WHAT THE TASK REQUIRES:
Beginning with the line that holds "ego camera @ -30", output every remaining line of the material below exactly, and include none of the pictures.

MATERIAL FOR THIS TASK:
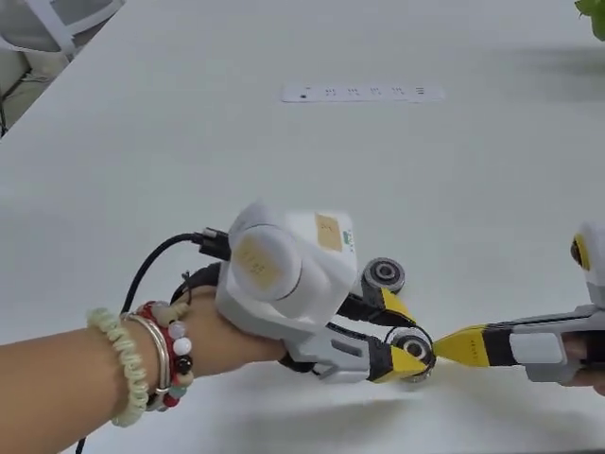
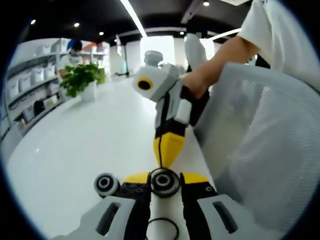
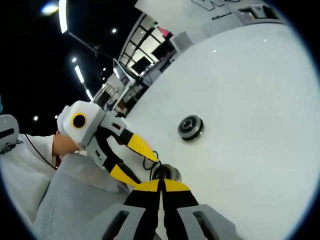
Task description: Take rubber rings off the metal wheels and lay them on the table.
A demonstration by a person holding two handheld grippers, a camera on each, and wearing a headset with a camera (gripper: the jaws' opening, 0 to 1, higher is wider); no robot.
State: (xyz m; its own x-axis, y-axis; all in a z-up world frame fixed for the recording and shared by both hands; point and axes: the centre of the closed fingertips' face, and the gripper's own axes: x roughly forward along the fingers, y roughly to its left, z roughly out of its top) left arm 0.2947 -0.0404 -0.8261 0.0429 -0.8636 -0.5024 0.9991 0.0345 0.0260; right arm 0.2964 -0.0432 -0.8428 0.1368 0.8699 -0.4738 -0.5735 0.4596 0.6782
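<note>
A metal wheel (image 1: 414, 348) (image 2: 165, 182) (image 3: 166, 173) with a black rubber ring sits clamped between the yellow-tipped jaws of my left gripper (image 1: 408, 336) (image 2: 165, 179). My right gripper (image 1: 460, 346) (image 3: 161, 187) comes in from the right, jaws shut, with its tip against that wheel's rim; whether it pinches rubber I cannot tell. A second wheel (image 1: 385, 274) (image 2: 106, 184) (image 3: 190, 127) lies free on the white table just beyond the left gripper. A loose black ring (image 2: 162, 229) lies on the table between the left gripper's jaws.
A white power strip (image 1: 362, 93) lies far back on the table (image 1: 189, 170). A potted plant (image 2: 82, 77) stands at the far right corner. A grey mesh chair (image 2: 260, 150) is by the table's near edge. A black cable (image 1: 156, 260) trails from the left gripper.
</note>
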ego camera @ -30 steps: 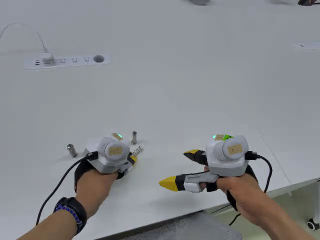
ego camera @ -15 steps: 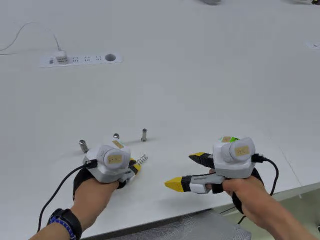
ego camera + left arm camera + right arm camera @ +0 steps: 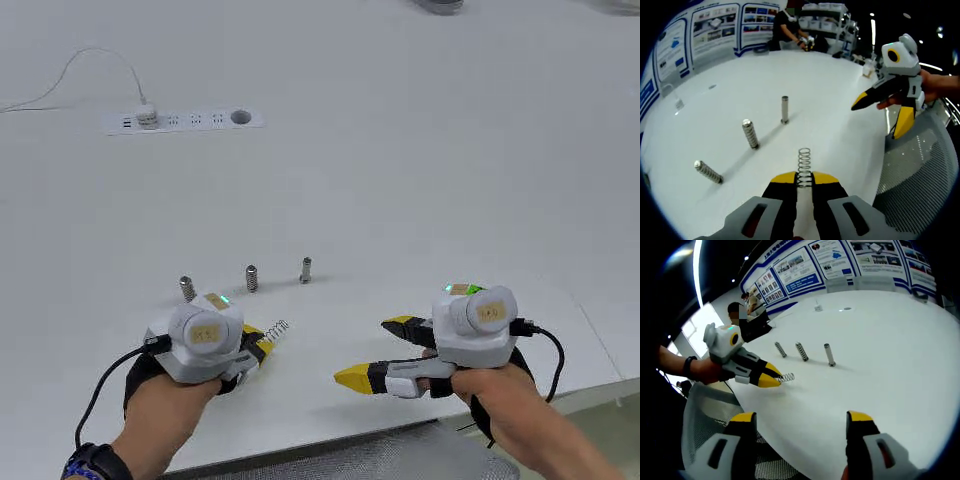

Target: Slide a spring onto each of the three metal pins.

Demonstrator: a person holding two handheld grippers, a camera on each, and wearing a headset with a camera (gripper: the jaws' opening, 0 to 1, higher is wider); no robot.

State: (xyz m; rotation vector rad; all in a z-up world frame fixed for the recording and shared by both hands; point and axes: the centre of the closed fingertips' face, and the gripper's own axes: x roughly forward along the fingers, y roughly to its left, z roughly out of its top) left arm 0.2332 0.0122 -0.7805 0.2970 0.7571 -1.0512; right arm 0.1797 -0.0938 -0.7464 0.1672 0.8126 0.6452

RESULT BELOW:
ego camera @ -30 steps: 
ego camera @ -15 steps: 
ego camera + left arm camera + right arm camera @ +0 steps: 

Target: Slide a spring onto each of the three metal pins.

Demonstrator: a person holding two handheld grippers, a camera on each, and wearing a headset with a camera (gripper: the jaws' opening, 0 to 1, higher is wider); no robot.

State: (xyz m; rotation vector rad; all in a z-up world frame fixed for the recording and shared by both hands; point and axes: the centre of the closed fingertips' face, and the gripper's own axes: x roughly forward along the fingers, y roughly to its left, z roughly out of its top) left arm 0.2332 0.0122 -0.7805 0.2970 0.7571 -1.0512; right arm 0.1797 -0.0938 -0.7464 0.1672 0.8126 0.6452

That finishes the output.